Rowan Human

Personal information
- Full name: Rowan Lancaster Human
- Date of birth: 21 January 2001 (age 25)
- Place of birth: Bethlehem, Free State, South Africa
- Height: 1.71 m (5 ft 7 in)
- Position: Midfielder

Team information
- Current team: Partizani
- Number: 18

Youth career
- 2014–2020: Bidvest Wits

Senior career*
- Years: Team / Apps / (Gls)
- 2019–2020: Bidvest Wits / 10 / (2)
- 2020–2021: Maccabi Tel Aviv / 0 / (0)
- 2020–2021: → Beitar Tel Aviv Bat Yam (loan) / 25 / (5)
- 2021–2023: Maritzburg United / 46 / (10)
- 2023–2025: AmaZulu / 36 / (3)
- 2025–: Partizani / 31 / (3)

International career^{‡}
- 2021: South Africa Olympic / 2 / (0)
- 2022–: South Africa / 8 / (1)

= Rowan Human =

South African soccer player

Rowan Lancaster Human (born 21 January 2001) is a South African professional soccer player who plays as a midfielder for Albanian Kategoria Superiore club Partizani.

==Early life==
Rowan Lancaster Human was born in Bethlehem, Free State on 21 January 2001.

==Club career==
===Bidvest Wits ===
In November 2019, Human made his ABSA Premiership League debut against Kaizer Chiefs in a 0-0 draw. Human scored his first goal for Bidvest Wits in February against Tuks.
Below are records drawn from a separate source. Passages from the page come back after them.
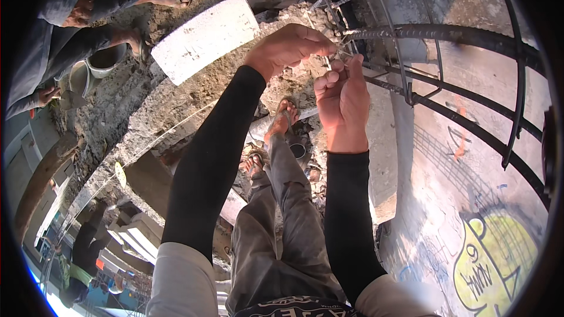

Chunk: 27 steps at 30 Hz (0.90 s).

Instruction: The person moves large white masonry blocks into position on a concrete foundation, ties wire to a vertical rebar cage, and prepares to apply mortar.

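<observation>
My left hand reaches across at the end of a rebar cage, its fingers bent and pinched together. Just below it my right hand is turned palm up, with curled fingers and the thumb raised close to the left fingertips. A thin pale strand shows between the fingertips; whether it is string or wire I cannot tell. What the fingers grip is mostly hidden. Right behind the hands, the dark ribbed bars and their square ties run off to the right.
A pale block lies on the rubble to the left. A taut string runs along the rough masonry. At far left stand another person's legs beside buckets. A painted concrete wall rises on the right. My sandalled feet stand among debris.
</observation>
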Available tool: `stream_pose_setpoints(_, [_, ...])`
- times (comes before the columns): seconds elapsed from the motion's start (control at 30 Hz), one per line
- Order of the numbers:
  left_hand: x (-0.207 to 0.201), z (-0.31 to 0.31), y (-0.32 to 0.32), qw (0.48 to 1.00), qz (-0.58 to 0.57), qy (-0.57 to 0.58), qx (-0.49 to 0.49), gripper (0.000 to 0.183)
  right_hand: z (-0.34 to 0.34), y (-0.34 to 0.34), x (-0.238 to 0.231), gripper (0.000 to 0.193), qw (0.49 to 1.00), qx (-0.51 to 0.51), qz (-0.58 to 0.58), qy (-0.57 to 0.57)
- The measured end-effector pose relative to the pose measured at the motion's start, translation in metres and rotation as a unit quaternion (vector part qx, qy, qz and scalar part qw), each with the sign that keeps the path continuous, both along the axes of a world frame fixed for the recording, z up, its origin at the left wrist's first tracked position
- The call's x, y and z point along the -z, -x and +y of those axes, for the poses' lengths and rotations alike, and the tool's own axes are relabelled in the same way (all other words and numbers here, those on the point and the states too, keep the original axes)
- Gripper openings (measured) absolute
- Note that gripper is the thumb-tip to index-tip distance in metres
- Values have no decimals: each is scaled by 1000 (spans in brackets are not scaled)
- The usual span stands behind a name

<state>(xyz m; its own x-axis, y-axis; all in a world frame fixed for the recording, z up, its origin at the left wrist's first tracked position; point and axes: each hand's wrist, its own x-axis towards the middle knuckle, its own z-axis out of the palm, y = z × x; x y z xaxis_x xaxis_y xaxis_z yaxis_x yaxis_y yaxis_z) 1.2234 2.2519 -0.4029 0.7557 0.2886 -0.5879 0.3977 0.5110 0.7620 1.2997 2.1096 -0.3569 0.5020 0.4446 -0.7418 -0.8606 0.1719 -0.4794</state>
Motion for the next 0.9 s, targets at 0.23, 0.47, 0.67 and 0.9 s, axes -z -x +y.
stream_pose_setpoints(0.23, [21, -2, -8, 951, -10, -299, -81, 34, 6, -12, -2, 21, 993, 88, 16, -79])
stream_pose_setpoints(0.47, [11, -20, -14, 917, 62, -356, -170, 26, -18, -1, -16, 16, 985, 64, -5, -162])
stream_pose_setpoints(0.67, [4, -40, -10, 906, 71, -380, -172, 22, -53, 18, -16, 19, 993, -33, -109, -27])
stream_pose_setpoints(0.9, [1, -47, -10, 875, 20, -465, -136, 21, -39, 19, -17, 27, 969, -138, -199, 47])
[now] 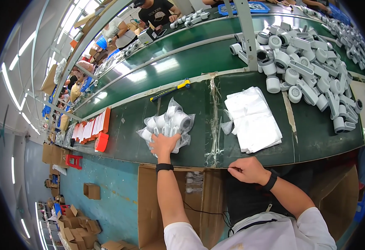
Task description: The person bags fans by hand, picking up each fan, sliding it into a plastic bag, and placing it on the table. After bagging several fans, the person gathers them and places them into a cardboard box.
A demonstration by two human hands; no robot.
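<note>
My left hand rests on a group of clear-bagged plastic parts, its thumb and fingers closed around their lower ends. These parts are pale grey, with round heads and narrow handles. My right hand hovers at the table's front edge, fingers curled in, with nothing visible in it. Just beyond it lies a stack of thin white plastic bags. On the right, a large heap of loose grey parts with round grilled heads and flat handles covers the table.
Toward the back lies a yellow and dark blue hammer-like tool. An orange tape dispenser and orange-edged white cards are at left. A metal post rises behind the bags. Below stands an open carton. Other people work across the green conveyor.
</note>
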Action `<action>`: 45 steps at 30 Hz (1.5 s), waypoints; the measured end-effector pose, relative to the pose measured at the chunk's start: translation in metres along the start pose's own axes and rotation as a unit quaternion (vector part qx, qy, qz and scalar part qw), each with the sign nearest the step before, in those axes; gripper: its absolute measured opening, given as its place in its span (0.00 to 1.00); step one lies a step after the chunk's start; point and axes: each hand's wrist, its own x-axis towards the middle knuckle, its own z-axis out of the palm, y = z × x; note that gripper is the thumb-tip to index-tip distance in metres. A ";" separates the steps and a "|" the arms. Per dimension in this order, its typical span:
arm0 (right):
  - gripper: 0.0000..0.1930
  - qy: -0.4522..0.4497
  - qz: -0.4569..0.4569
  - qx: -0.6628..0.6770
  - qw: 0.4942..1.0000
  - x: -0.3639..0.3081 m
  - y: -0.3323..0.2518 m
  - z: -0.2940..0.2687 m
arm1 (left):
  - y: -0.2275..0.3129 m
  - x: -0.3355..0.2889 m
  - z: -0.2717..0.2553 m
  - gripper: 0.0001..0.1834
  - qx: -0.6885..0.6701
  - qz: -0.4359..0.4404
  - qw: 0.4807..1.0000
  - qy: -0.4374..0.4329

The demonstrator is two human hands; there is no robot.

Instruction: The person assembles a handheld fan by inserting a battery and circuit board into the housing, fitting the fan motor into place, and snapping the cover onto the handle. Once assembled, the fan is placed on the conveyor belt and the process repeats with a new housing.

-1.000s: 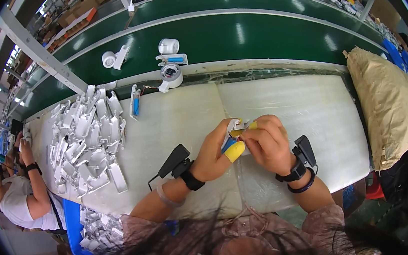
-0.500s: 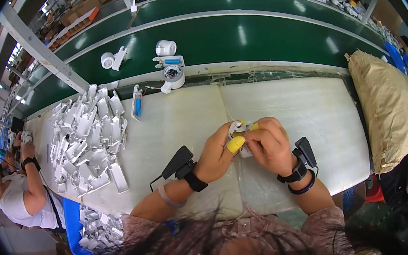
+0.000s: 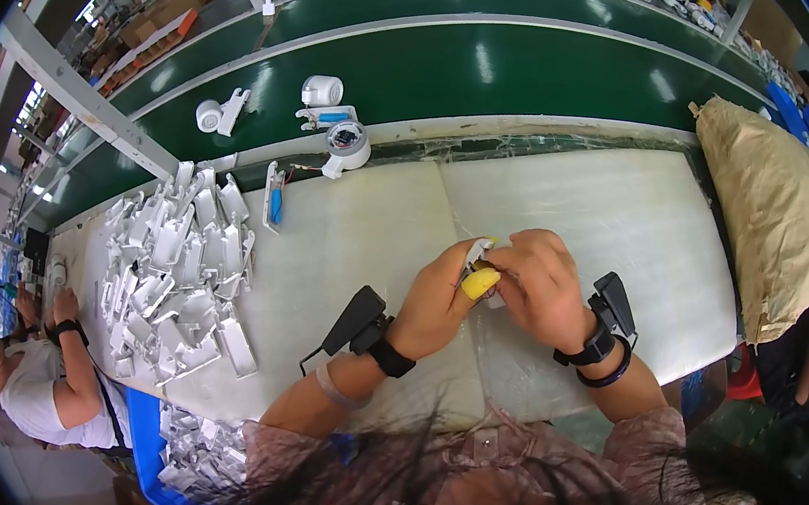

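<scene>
1. Left hand (image 3: 429, 303): the fingers are closed around a small white plastic part (image 3: 475, 252). The thumb wears a yellow finger cot (image 3: 480, 283) and lies across the near side of the part.
2. Right hand (image 3: 548, 287): the fingers are bent inward against the right side of the part. Their tips are hidden; whether they pinch the part or a smaller piece cannot be told.
3. Part location: between the two sets of fingers, apparently raised above the tabletop (image 3: 608, 216).
4. Recommended method: use the left fingers as the clamp and reserve the right fingertips for fine handling.
5. Brace both hands against each other; this should limit slipping.
6. Tilt the worked side toward the eyes, since the fingers cover most of it.
7. Apply light, even pressure. Thin plastic could crack or spring out of the grip.
8. Surroundings: a pile of white plastic housings (image 3: 181, 267) lies well to the left of the fingers; a housing with a blue cylinder (image 3: 275, 204) stands beyond them, also leftward.
</scene>
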 end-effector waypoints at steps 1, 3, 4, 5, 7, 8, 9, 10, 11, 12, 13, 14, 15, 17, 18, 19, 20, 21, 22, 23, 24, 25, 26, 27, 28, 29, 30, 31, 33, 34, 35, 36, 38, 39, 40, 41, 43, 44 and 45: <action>0.18 -0.002 -0.002 -0.001 1.000 -0.001 0.001 -0.001 | 0.002 0.000 0.000 0.18 -0.002 0.002 1.000 0.001; 0.17 0.011 -0.027 0.005 1.000 -0.004 0.004 0.000 | 0.007 0.000 -0.002 0.20 0.013 0.012 1.000 -0.009; 0.17 0.010 -0.028 0.005 1.000 -0.004 0.005 0.001 | 0.006 0.000 -0.002 0.20 0.012 0.014 1.000 -0.008; 0.15 0.010 -0.033 0.013 0.999 -0.003 0.006 0.001 | 0.005 0.000 -0.003 0.20 0.001 0.010 1.000 -0.010; 0.14 0.008 -0.038 0.021 0.999 -0.004 0.007 0.002 | 0.003 -0.001 -0.003 0.21 -0.011 0.008 1.000 -0.012; 0.14 0.006 -0.034 0.021 0.999 -0.004 0.008 0.002 | 0.002 -0.001 -0.004 0.21 -0.015 0.002 1.000 -0.013; 0.14 0.005 -0.031 0.022 0.999 -0.004 0.007 0.003 | 0.002 -0.001 -0.004 0.21 -0.018 -0.004 1.000 -0.015; 0.14 0.004 -0.031 0.020 0.999 -0.004 0.007 0.002 | 0.001 -0.001 -0.003 0.21 -0.019 -0.004 1.000 -0.016; 0.14 0.002 -0.028 0.018 0.999 -0.005 0.007 0.002 | 0.001 -0.001 -0.002 0.20 -0.024 -0.006 1.000 -0.011; 0.14 0.000 -0.025 0.017 1.000 -0.005 0.007 0.003 | 0.000 -0.001 -0.002 0.19 -0.028 -0.010 1.000 -0.006; 0.14 0.001 -0.024 0.018 1.000 -0.005 0.007 0.003 | 0.001 0.000 -0.002 0.19 -0.027 -0.010 1.000 -0.006; 0.14 -0.001 -0.024 0.020 1.000 -0.005 0.008 0.003 | 0.004 0.000 -0.003 0.18 -0.019 -0.011 1.000 -0.008; 0.14 -0.001 -0.023 0.020 1.000 -0.005 0.008 0.002 | 0.005 0.001 -0.003 0.17 -0.011 -0.011 1.000 -0.012; 0.14 0.001 -0.019 0.021 1.000 -0.007 0.010 0.004 | 0.004 0.001 -0.002 0.16 0.000 -0.004 1.000 -0.005; 0.14 0.002 -0.017 0.022 1.000 -0.008 0.010 0.005 | 0.004 0.001 -0.001 0.16 0.011 0.003 1.000 0.004; 0.14 0.003 -0.016 0.022 1.000 -0.008 0.010 0.005 | 0.004 0.002 0.000 0.16 0.011 0.003 1.000 0.003; 0.14 0.006 -0.012 0.014 1.000 -0.008 0.009 0.005 | 0.004 0.002 0.001 0.16 0.017 0.009 1.000 0.009; 0.14 0.009 -0.007 0.006 1.000 -0.009 0.009 0.005 | 0.003 0.002 0.002 0.16 0.023 0.014 1.000 0.016; 0.14 0.009 -0.005 0.006 1.000 -0.010 0.009 0.006 | 0.005 0.002 0.002 0.16 0.022 0.012 1.000 0.015; 0.14 0.007 -0.002 0.005 1.000 -0.011 0.008 0.007 | 0.008 0.002 0.003 0.16 0.021 0.011 1.000 0.018; 0.14 0.004 -0.002 0.005 1.000 -0.010 0.008 0.008 | 0.011 0.002 0.002 0.16 0.021 0.011 0.999 0.024; 0.14 0.003 -0.005 0.006 1.000 -0.009 0.006 0.008 | 0.010 0.001 0.001 0.16 0.021 0.012 0.999 0.027; 0.13 0.004 0.008 -0.004 1.000 -0.009 0.003 0.009 | 0.008 0.000 0.002 0.16 0.018 0.001 0.999 0.028; 0.13 0.004 0.017 -0.013 1.000 -0.007 0.001 0.009 | 0.007 -0.001 0.002 0.16 0.015 -0.009 0.999 0.032; 0.13 0.000 0.008 -0.010 1.000 -0.007 0.000 0.009 | 0.004 -0.001 0.000 0.16 0.015 -0.005 0.999 0.041; 0.12 -0.026 0.067 0.042 0.997 -0.007 0.000 0.010 | 0.002 0.000 -0.003 0.16 -0.011 -0.046 0.999 0.021; 0.10 -0.054 0.126 0.089 0.986 -0.007 0.002 0.007 | 0.000 0.002 -0.003 0.17 -0.040 -0.085 0.996 0.000; 0.10 -0.060 0.113 0.090 0.988 -0.002 0.006 0.008 | -0.002 0.005 -0.006 0.17 -0.042 -0.076 0.996 0.012; 0.11 -0.072 0.145 0.117 0.980 0.009 0.013 0.015 | -0.009 0.008 -0.012 0.20 -0.126 -0.080 0.988 0.037; 0.08 -0.065 0.131 0.107 0.983 0.014 0.019 0.016 | -0.017 0.012 -0.016 0.24 -0.097 -0.059 0.992 0.045; 0.08 -0.070 0.124 0.108 0.984 0.020 0.030 0.021 | -0.025 0.014 -0.021 0.24 -0.099 -0.055 0.992 0.052; 0.07 -0.070 0.166 0.128 0.975 0.025 0.046 0.023 | -0.024 0.021 -0.024 0.25 -0.084 -0.074 0.991 0.074; 0.04 -0.091 0.250 0.173 0.949 0.048 0.068 0.030 | -0.032 0.025 -0.036 0.27 -0.079 -0.103 0.986 0.108; 0.03 -0.110 0.295 0.192 0.930 0.062 0.083 0.034 | -0.036 0.025 -0.040 0.27 -0.082 -0.103 0.984 0.118; 0.03 -0.087 0.291 0.201 0.931 0.069 0.108 0.039 | -0.034 0.026 -0.040 0.26 -0.079 -0.078 0.982 0.150; 0.03 -0.060 0.287 0.207 0.933 0.077 0.133 0.041 | -0.033 0.030 -0.039 0.25 -0.077 -0.051 0.980 0.178; 0.06 -0.034 0.309 0.057 0.949 0.105 0.151 0.049 | -0.047 0.033 -0.042 0.25 -0.062 -0.005 0.975 0.214; 0.06 -0.036 0.306 0.057 0.950 0.113 0.153 0.054 | -0.047 0.035 -0.045 0.25 -0.017 0.025 0.972 0.234; 0.07 0.009 0.185 -0.147 0.972 0.126 0.144 0.063 | -0.046 0.034 -0.051 0.26 0.031 0.053 0.965 0.256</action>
He was forced to leave Bidvest Wits on 8 August 2020 because Bidvest Wits was sold to a Limpopo team.

===Maccabi Tel Aviv F.C.===
In 2020, Human signed for Israeli top-flight side Maccabi Tel Aviv on a one-year contract, but was sent on loan to Israeli second division side Beitar Tel Aviv.

===Maritzburg United F.C.===
Human returned to South Africa in 2021 and joined Maritzburg on a two-year contract.

===AmaZulu F.C.===
Human signed for AmaZulu after the end of a contract in Maritzburg.

==International career==

===Youth===
In July 2020, Human was called up to the South Africa U23s for the Summer Olympics.

===Senior===
Human was named in the 26 final squad for 2022 COSAFA Cup matches by coach Hugo Broos,. Human was named again in the 26 final squad for 2023 COSAFA Cup, where he scored his first international goal against Namibia in a 1-1 draw on 5 July 2023.